__Exercise requirements__.
Quote exactly, and only, the lines of the material below from the line with "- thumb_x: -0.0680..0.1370" through the line with "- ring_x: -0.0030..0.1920".

__Dataset extract__.
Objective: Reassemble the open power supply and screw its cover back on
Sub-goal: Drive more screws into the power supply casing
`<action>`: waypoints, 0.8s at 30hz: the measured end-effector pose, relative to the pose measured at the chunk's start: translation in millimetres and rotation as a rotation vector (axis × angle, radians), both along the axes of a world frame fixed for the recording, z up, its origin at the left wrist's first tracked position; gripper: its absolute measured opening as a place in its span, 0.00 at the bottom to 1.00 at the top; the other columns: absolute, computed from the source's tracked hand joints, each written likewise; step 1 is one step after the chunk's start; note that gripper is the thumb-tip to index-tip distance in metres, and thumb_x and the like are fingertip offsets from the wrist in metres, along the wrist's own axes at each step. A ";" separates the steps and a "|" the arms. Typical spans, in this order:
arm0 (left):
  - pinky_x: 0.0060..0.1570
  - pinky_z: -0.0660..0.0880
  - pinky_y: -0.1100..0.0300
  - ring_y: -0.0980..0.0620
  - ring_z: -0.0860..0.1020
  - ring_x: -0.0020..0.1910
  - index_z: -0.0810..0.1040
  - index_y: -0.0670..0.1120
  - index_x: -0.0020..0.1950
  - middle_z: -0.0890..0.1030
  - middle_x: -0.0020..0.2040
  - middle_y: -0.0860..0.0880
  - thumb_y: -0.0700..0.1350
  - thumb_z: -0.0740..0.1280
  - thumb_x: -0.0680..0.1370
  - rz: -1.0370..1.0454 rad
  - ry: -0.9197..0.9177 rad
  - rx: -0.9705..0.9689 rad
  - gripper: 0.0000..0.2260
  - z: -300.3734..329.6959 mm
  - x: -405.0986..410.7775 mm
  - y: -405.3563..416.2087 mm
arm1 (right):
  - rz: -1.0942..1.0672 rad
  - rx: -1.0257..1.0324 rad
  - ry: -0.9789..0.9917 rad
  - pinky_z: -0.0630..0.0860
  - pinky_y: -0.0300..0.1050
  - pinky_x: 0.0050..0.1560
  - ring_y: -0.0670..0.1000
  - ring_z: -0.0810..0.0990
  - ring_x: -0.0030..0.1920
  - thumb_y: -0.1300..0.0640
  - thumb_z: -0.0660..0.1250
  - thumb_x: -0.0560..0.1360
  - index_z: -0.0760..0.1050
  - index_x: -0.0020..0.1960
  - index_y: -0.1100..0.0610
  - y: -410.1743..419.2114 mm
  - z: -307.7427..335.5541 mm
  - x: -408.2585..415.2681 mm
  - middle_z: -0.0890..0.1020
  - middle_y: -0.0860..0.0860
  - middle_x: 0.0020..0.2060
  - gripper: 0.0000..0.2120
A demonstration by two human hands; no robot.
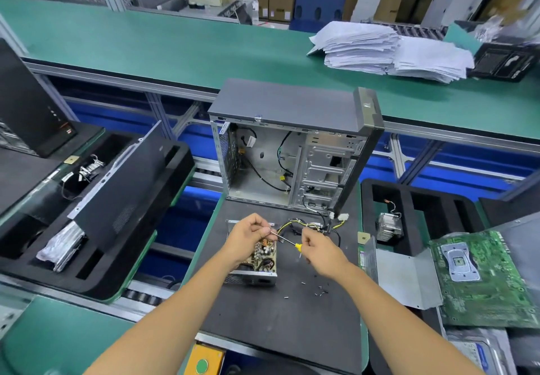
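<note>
The open power supply (261,260) lies on the dark mat, its circuit board with coils and capacitors showing, and its yellow and black wires (295,225) trail toward the case. My right hand (320,250) grips a screwdriver (289,241) by its yellow handle. My left hand (248,236) hovers over the board and pinches the tip of the metal shaft. The bent grey metal cover (406,279) lies to the right on the mat's edge. Several small dark screws (320,290) are scattered in front of the power supply.
An empty computer case (292,146) stands open just behind the power supply. A green motherboard (482,278) lies at the right and black foam trays (423,208) hold parts. At the left a black side panel (122,187) leans on another foam tray. Paper stacks (388,50) sit on the far bench.
</note>
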State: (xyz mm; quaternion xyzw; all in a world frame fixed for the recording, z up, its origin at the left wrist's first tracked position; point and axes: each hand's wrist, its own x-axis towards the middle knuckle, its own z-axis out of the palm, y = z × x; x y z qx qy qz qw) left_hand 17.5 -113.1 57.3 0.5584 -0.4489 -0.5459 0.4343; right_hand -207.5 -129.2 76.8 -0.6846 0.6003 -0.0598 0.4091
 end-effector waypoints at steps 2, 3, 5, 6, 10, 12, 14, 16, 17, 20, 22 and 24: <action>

__Response to this task__.
  - thumb_x: -0.0680..0.1370
  - rz: -1.0370..1.0454 rad
  - ry: -0.9197..0.9177 rad
  - rx: -0.9705..0.9689 rad
  - gripper: 0.0000..0.2260
  - z: -300.3734..329.6959 mm
  - x: -405.0986..410.7775 mm
  - y: -405.3563..416.2087 mm
arm1 (right):
  - rz: -1.0942..1.0672 rad
  - rx: -1.0257..1.0324 rad
  - ry: -0.9789..0.9917 rad
  - pinky_z: -0.0630..0.0860
  - pinky_y: -0.0300..0.1050
  - pinky_x: 0.0050..0.1560
  - ring_y: -0.0670..0.1000
  - ring_z: -0.0810..0.0990
  - ring_x: -0.0030..0.1920

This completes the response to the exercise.